Crux as General-Purpose Database

jandrewrogers · on Dec 16, 2019

Bitemporality is an under-rated and rarely discussed database concept. It is similar to the idea of "reproducible builds" but in a data model context. It can be indispensable for some applications.

Efficient implementations of bitemporality require first-class design support in the underlying storage engine, you really don't want to paste it on top of an existing storage engine not purpose-built for bitemporality if performance matters. Write throughput in particular tends to be terrible without a fair bit of clever engineering.

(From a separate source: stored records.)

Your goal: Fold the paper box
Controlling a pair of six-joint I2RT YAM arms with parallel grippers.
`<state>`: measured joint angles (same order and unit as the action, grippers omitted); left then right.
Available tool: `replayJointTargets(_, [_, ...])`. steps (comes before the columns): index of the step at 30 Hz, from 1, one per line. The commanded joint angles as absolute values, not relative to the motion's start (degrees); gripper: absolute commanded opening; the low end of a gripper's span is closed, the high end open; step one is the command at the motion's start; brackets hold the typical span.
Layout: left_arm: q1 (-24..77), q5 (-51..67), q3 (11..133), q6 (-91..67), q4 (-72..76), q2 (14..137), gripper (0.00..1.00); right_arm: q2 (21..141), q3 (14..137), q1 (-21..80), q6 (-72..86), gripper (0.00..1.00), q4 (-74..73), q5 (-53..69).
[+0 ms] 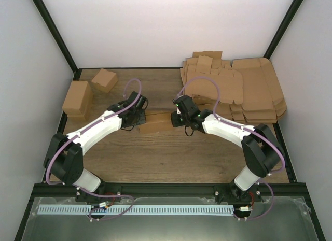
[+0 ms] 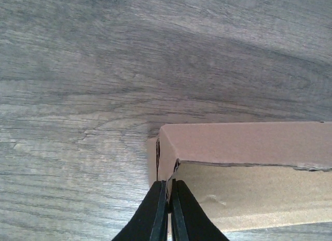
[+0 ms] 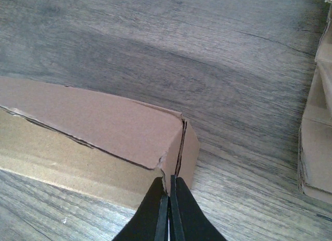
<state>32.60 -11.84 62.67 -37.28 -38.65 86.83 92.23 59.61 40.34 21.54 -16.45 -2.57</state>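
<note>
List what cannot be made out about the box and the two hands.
1. Top view: both ends of the paper box are covered by the left hand and right hand.
2. Left wrist view: the box runs off the right edge; right wrist view, off the left.
3. Wrist views: whether the shut fingers pinch cardboard; their own tips hide it.

Your left arm (image 1: 98, 128) and right arm (image 1: 228, 129) are white tubes with big black joints. A purple cable (image 1: 134, 80) loops along each one. A tiny green light (image 1: 179, 101) glows on the right one. Your fingers (image 2: 152, 216) are thin, black and pointed.
</note>
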Motion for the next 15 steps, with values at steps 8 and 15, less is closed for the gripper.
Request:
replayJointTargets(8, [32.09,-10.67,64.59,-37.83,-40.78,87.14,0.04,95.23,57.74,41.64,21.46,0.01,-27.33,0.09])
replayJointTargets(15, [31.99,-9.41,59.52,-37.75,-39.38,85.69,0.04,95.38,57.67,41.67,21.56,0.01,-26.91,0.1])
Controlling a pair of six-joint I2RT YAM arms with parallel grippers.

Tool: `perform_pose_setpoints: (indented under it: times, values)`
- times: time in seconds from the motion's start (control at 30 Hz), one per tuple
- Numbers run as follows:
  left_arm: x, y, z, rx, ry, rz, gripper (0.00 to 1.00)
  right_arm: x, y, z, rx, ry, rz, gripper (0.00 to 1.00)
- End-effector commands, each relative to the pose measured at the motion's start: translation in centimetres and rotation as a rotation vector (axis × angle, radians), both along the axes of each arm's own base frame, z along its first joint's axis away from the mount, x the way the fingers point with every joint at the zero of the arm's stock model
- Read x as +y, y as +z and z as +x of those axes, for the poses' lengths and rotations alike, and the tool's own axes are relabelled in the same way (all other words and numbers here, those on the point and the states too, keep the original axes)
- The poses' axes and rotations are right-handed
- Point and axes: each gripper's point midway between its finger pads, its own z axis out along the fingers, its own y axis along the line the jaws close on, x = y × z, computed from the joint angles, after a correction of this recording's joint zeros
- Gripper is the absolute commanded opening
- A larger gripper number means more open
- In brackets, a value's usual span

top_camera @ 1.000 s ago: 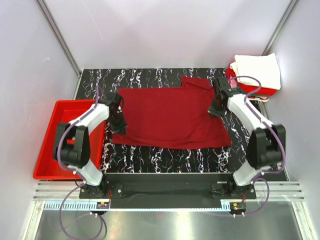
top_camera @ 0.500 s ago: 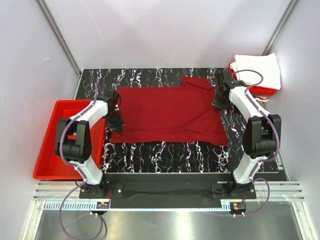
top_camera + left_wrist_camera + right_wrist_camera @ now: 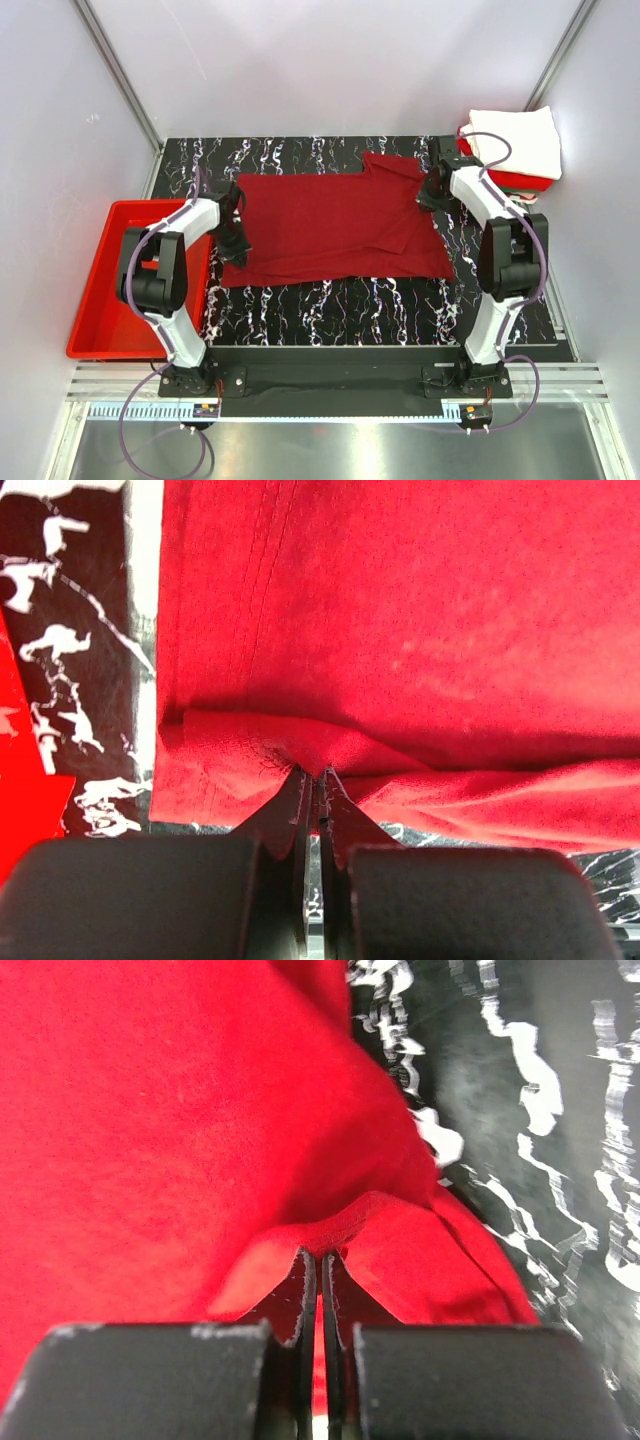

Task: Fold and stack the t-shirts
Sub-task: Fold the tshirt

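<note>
Over the last second the right gripper (image 3: 429, 198) has carried its pinch of cloth toward the far edge, drawing the shirt's near right corner in with it, while the left arm has folded tighter at the elbow with its hand barely shifting. The black marbled table (image 3: 330, 315) carries the maroon t-shirt (image 3: 330, 225), spread wide across its middle with one sleeve reaching to the far side. A red tray (image 3: 100, 300) sits just off the table's left edge. At the far right corner a folded white tee (image 3: 515, 140) lies on top of a folded bright red tee (image 3: 522, 181) (any layers below are too hidden to tell). The left gripper (image 3: 314, 780) is at the shirt's left hem, its fingers (image 3: 288, 815) pressed together on a raised fold of the maroon fabric, the hem bunched just above the tips. On the right wrist view the fingers (image 3: 300, 1295) are likewise clamped on a tented ridge of the shirt's right edge, lifted off the marble.
</note>
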Motion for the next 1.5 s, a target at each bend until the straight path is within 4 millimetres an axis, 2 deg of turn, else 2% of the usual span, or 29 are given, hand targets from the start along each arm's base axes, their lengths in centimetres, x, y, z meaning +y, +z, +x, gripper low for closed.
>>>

A number of database engines effectively implement limited support for bitemporality exposed as narrow features that take advantage of it, but don't expose it as a general purpose facility because of the engineering implications of supporting it in the general case.

refset · on Dec 17, 2019

This is a good summary!

I think the biggest reason why bitemporality hasn't seen widespread adoption is that it's a hard problem, both for DBMS implementers to solve and for users to adopt, when constrained to a world of SQL and tables.

Crux not only has first-class support for bitemporality in the core engine but saves the user from having to worry about how and when bitemporality impacts the schema. This is because everything in the database gets a bitemporal history by default, without the user needing to make upfront designs & decisions.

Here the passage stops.